The normal adult kidney is about 10-12 cm long, and the right kidney is slightly longer than the left kidney. Kidney size correlates with individual size and age. The renal cortical thickness is measured from the base of the renal vertebral body and is typically 7-10 mm. If the renal vertebral body is poorly demarcated, the thickness of the renal parenchyma can be measured and is 15-20 mm.

Renal measurements: L=length; P=parenchymal thickness; C=cortical thickness.
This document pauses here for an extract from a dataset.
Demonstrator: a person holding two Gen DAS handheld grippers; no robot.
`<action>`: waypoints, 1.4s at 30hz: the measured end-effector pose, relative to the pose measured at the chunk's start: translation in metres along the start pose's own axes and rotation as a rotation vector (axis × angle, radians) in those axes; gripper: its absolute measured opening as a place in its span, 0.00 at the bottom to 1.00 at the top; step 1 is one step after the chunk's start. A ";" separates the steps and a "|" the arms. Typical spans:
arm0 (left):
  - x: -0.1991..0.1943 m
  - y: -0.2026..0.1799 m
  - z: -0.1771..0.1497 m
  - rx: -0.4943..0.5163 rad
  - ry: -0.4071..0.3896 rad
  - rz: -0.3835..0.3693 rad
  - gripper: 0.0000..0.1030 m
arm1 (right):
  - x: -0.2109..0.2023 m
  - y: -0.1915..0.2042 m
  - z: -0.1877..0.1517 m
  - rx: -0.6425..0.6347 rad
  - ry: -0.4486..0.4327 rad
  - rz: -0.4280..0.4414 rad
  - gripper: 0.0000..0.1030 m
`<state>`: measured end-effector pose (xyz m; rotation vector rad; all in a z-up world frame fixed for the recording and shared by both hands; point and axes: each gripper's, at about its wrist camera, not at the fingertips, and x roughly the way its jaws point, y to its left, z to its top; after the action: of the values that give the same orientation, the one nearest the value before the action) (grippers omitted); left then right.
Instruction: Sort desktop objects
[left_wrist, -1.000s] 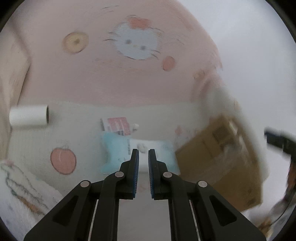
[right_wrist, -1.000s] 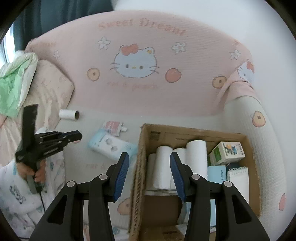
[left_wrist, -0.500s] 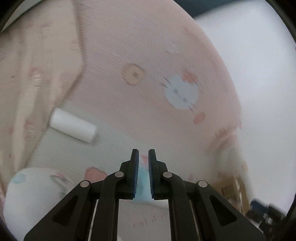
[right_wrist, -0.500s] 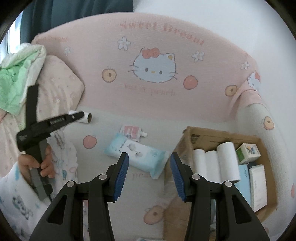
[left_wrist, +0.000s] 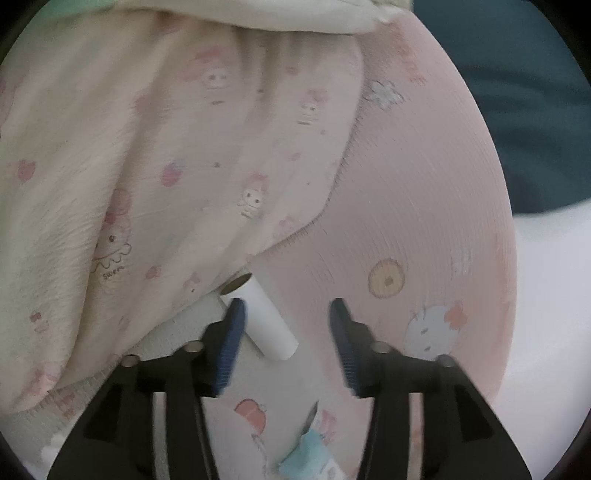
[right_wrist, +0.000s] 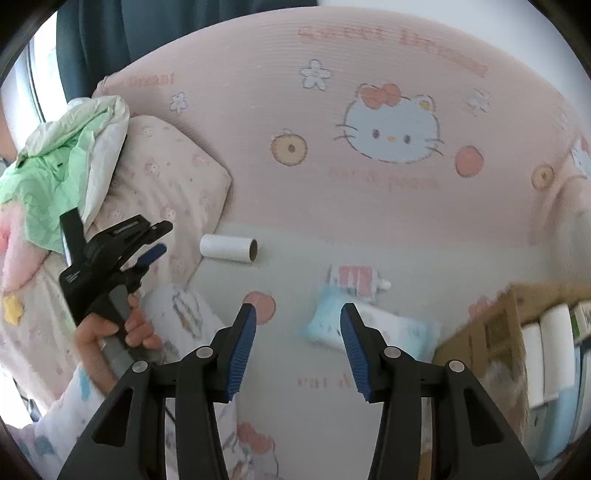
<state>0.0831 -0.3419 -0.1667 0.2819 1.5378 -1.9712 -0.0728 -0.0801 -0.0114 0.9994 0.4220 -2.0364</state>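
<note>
Left tool (left_wrist: 284, 314), jaws just sprung wide, empty, aimed at white cardboard-cored paper roll (left_wrist: 264, 321) beside the pink patterned pillow (left_wrist: 184, 147); right tool (right_wrist: 297, 332) half open, empty.

Left gripper (left_wrist: 286, 314) tilted downward, jaws spread wide after just opening, blue pads (left_wrist: 231, 343) well apart, nothing pressed between them. Seen from the right wrist view, left gripper (right_wrist: 159, 240) pointing toward the right of the picture, gripped by the handle in the left hand (right_wrist: 110, 332), fingers curled round the grip, patterned sleeve (right_wrist: 74, 398) reaching to the wrist. Right gripper (right_wrist: 297, 314) angled steeply down, jaws partly spread and just opened a little further, blue pads (right_wrist: 242, 347) apart with nothing between them. Both grippers slightly blurred.
</note>
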 end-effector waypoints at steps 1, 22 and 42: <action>0.003 0.001 0.001 -0.016 0.002 -0.009 0.63 | 0.004 0.001 0.004 -0.001 0.002 0.001 0.49; 0.076 0.009 0.020 -0.158 0.126 -0.003 0.67 | 0.183 0.027 0.051 0.036 0.285 0.122 0.63; 0.117 0.009 0.025 -0.171 0.235 0.152 0.64 | 0.252 0.044 0.075 -0.025 0.362 0.176 0.63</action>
<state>0.0010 -0.4053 -0.2274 0.5582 1.7646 -1.7255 -0.1665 -0.2825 -0.1568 1.3466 0.5256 -1.6917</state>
Renal Doppler ultrasonography is widely used in clinical practice and can accurately assess vascular perfusion. Spectral Doppler examination of renal arteries and interlobular arteries can evaluate peak renal artery systolic blood flow, resistance index and blood flow velocity curve, such as renal artery systolic peak blood flow ≥ 180 cm/s, which is renal artery stenosis ≥ 60. % predictors, resistance index ≥ 0.70 indicates abnormal renal vascular resistance.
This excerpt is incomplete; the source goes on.